**Action item**
I'd like the full listing transcribed exactly, with no images included.

**Supplied data**
****

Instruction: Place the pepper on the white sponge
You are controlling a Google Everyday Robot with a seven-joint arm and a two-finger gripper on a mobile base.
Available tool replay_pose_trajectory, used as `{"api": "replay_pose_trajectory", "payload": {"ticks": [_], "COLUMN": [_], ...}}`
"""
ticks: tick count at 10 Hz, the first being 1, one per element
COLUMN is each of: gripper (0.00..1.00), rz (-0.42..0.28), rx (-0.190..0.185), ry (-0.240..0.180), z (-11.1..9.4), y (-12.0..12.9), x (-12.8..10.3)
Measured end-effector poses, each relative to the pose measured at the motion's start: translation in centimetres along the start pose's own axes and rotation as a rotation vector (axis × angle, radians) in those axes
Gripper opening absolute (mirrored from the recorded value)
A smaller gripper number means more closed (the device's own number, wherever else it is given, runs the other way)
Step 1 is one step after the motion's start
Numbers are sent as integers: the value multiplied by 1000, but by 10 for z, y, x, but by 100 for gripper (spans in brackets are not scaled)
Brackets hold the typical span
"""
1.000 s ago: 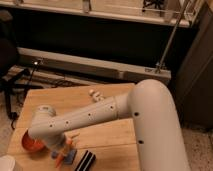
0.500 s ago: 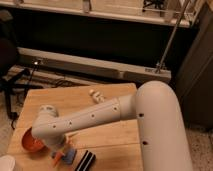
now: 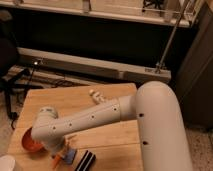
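My white arm reaches across the wooden table (image 3: 115,135) towards its front left. The gripper (image 3: 62,154) is low over the table just right of the orange bowl, mostly hidden under the wrist. A small orange-red tapered pepper (image 3: 58,160) shows right at the gripper, next to a blue piece (image 3: 70,156). I cannot tell if the pepper is held. A white object (image 3: 7,164) sits at the bottom left corner, cut off by the frame. I cannot tell whether it is the white sponge.
A round orange bowl (image 3: 29,143) stands at the table's left edge. A black striped item (image 3: 86,161) lies at the front edge, right of the gripper. A small white item (image 3: 94,94) lies at the far side. A chair (image 3: 7,55) stands at the left.
The wrist and the orange pepper at it have shifted slightly down towards the table's front edge. The bowl and the black item have not moved.
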Motion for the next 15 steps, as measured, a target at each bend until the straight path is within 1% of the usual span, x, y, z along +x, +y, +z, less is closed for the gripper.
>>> {"api": "replay_pose_trajectory", "payload": {"ticks": [1,2,3,4,6,7,8,10,12,15], "gripper": [0,4,12,23,38,53,64,78,80,80], "rz": [-2,-3,-3,-1,0,-2,-1,0,-2,-18], "rx": [-4,-8,-17,-28,-37,-41,-42,-41,-37,-20], "ry": [-2,-7,-8,-7,-5,-4,-3,-2,-2,-3], "z": [1,3,5,7,10,12,14,15,15,6], "y": [0,1,3,5,6,4,3,2,0,-3], "x": [-2,-3,-4,-4,-3,-3,-3,-2,0,4]}}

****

**Written reply**
Instruction: Place the pepper on the white sponge
You are controlling a Google Everyday Robot with a seven-joint arm and a two-finger gripper on a mobile base.
Available tool replay_pose_trajectory, used as `{"api": "replay_pose_trajectory", "payload": {"ticks": [_], "COLUMN": [_], ...}}`
"""
ticks: tick count at 10 Hz, the first being 1, one per element
COLUMN is each of: gripper (0.00..1.00), rz (-0.42..0.28), rx (-0.190..0.185), ry (-0.240..0.180), z (-11.1..9.4), y (-12.0..12.9), x (-12.8..10.3)
Measured end-effector poses, each relative to the pose measured at the motion's start: translation in centimetres along the start pose's own axes and rotation as a rotation vector (axis × angle, radians) in those axes
Gripper opening absolute (mirrored from the recorded value)
A smaller gripper number means more closed (the device's own number, wherever else it is given, runs the other way)
Step 1 is one step after the motion's start
Numbers are sent as integers: the value multiplied by 1000, but by 10 for z, y, x, but by 100 for gripper (spans in brackets are not scaled)
Brackets hold the typical span
"""
1.000 s ago: 
0.500 s ago: 
now: 
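My white arm reaches across the wooden table (image 3: 115,135) towards its front left. The gripper (image 3: 62,154) is low over the table just right of the orange bowl, mostly hidden under the wrist. A small orange-red tapered pepper (image 3: 58,160) shows right at the gripper, next to a blue piece (image 3: 70,156). I cannot tell if the pepper is held. A white object (image 3: 7,164) sits at the bottom left corner, cut off by the frame. I cannot tell whether it is the white sponge.
A round orange bowl (image 3: 29,143) stands at the table's left edge. A black striped item (image 3: 86,161) lies at the front edge, right of the gripper. A small white item (image 3: 94,94) lies at the far side. A chair (image 3: 7,55) stands at the left.
The wrist and the orange pepper at it have shifted slightly down towards the table's front edge. The bowl and the black item have not moved.
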Motion for the next 15 steps, as measured, a target at each bend until the straight path is within 1% of the usual span, x, y, z along +x, +y, +z, less is closed for the gripper.
>>> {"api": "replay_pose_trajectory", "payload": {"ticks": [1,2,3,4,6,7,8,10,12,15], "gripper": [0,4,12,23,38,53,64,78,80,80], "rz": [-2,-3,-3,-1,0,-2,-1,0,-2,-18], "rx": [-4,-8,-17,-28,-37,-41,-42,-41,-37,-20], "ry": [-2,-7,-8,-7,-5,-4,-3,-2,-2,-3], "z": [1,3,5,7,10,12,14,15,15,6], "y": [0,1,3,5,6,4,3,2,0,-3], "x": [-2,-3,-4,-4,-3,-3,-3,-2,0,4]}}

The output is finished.